Yellow Journalism: Berkawan dengan Pasaran Berita Tak Beretika

Sumber: pixabay.com

Pernahkah Sahabat Dims mendengar istilah Koran Kuning atau Yellow Journalism? Apa yang Sahabat Dims lakukan jika menjumpai jenis berita tersebut? Sebutan tersebut berkembang setelah penyebutan Koran Kuning dalam penyebaran berita media cetak menjadi santer jauh sebelum ditemukannya media teknologi yang lebih canggih. Kebebasan dalam hal menyampaikan informasi tersebut mengantarkan dunia jurnalisme ke dalam perspektif lampu kuning–tak mengindahkan keredaksian bahkan kode etik jurnalistik. 
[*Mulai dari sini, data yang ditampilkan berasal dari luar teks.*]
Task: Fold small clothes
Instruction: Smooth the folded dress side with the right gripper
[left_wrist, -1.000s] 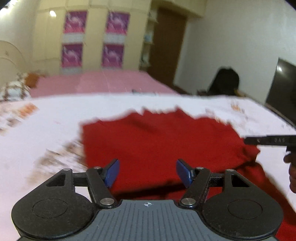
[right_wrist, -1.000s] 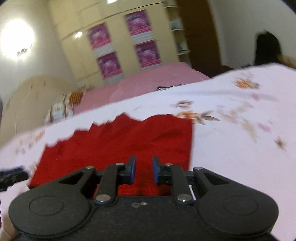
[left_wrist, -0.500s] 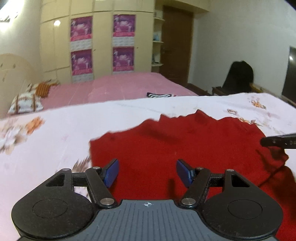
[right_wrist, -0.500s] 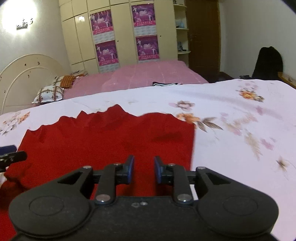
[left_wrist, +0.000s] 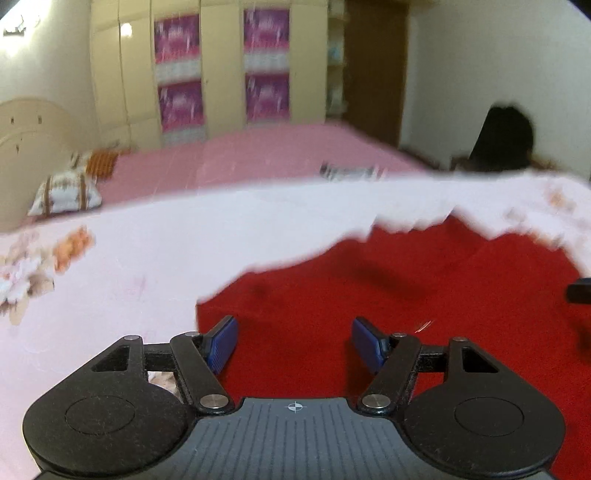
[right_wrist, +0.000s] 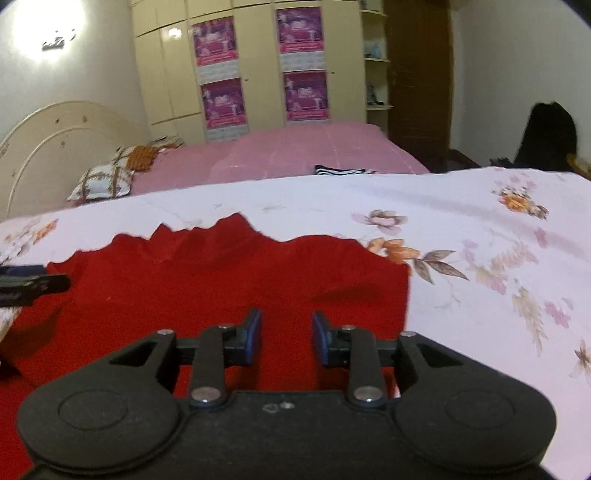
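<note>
A red garment (left_wrist: 388, 295) lies flat on a white flowered bedsheet (left_wrist: 129, 266). My left gripper (left_wrist: 293, 343) is open over the garment's left edge, with nothing between its blue pads. In the right wrist view the same red garment (right_wrist: 221, 280) spreads across the sheet, its right edge straight. My right gripper (right_wrist: 286, 334) hovers over the garment's near right part; its jaws are opening and the gap between them is empty. The tip of the left gripper (right_wrist: 33, 284) shows at the left edge of the right wrist view, and a tip of the right gripper (left_wrist: 578, 291) at the right edge of the left wrist view.
The flowered sheet (right_wrist: 498, 258) extends bare to the right of the garment. Behind it is a pink bed (right_wrist: 295, 155) with pillows (right_wrist: 103, 182) and a striped item (right_wrist: 340, 170). A cream wardrobe (right_wrist: 258, 70), a dark door (right_wrist: 417, 74) and a black shape (right_wrist: 550, 136) stand at the back.
The left gripper has slid left toward the garment's left edge, so the cloth now fills the right of its view. The right gripper's jaws have widened from nearly shut.
</note>
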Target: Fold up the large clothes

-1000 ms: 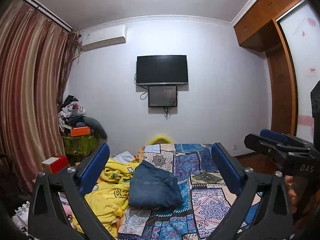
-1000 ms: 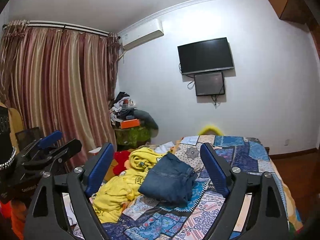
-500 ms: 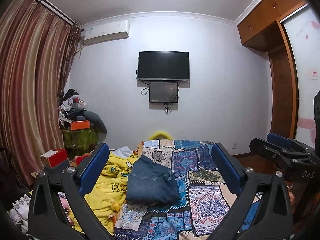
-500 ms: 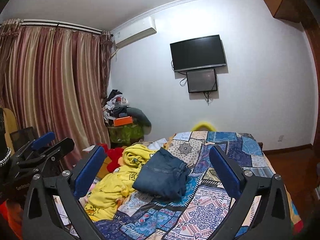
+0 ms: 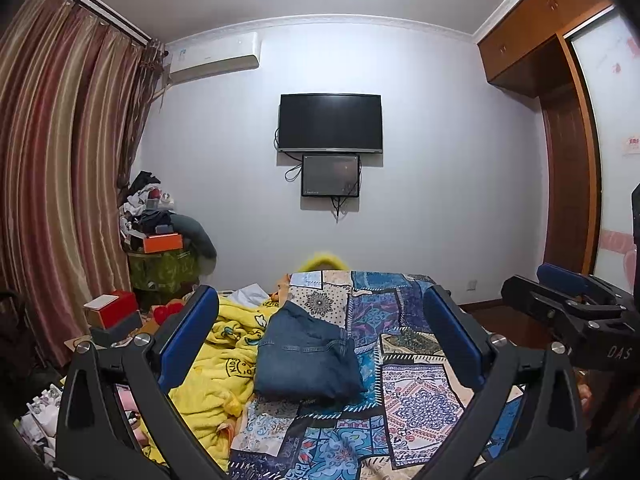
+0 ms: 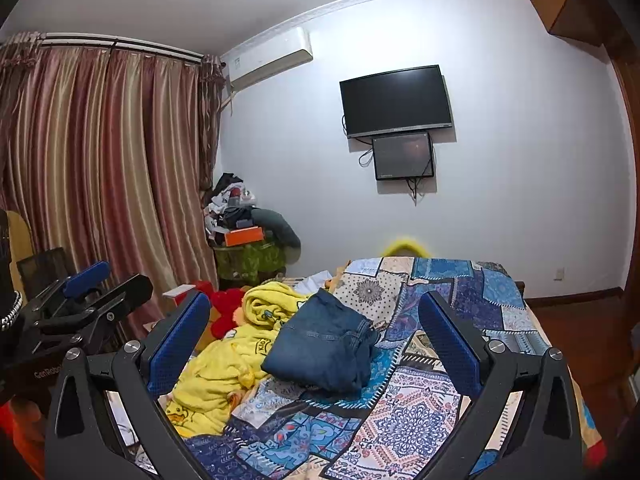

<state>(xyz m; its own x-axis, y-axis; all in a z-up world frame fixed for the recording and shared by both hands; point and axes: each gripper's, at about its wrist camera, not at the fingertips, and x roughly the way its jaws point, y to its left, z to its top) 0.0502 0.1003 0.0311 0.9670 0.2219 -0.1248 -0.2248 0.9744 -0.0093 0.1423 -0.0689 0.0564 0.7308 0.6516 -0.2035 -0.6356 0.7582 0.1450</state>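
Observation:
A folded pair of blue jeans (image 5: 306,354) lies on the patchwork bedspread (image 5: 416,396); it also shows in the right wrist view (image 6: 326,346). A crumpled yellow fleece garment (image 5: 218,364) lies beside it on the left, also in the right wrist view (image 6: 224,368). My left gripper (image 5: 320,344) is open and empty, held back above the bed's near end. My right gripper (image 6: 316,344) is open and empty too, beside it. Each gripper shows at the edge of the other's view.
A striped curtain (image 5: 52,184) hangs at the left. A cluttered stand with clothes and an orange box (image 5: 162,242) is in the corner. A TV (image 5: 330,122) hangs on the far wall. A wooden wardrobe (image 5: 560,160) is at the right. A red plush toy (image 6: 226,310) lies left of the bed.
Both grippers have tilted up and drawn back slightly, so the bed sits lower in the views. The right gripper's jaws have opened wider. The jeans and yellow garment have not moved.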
Pada awalnya, pemberitaan yang menarik menjadi faktor utama pemicu ajang berbagai media untuk menyuguhkan berita kepada pembaca. Akan tetapi, kencangnya arus bacaan dan hausnya pembaca akan informasi yang bersifat tak etis membelokkan peran media yang sebenarnya. Tak lagi berlayar sebagai penyumbang informasi, media kini dinahkodai dengan perilaku yang terlalu bisnis.

Lalu, apa tak boleh media meraup laba? Jika tak mengantongi keuntungan, maka bagaimana bisa berjalan? Bagaimana bisa laku terjual jika hambar-hambar saja?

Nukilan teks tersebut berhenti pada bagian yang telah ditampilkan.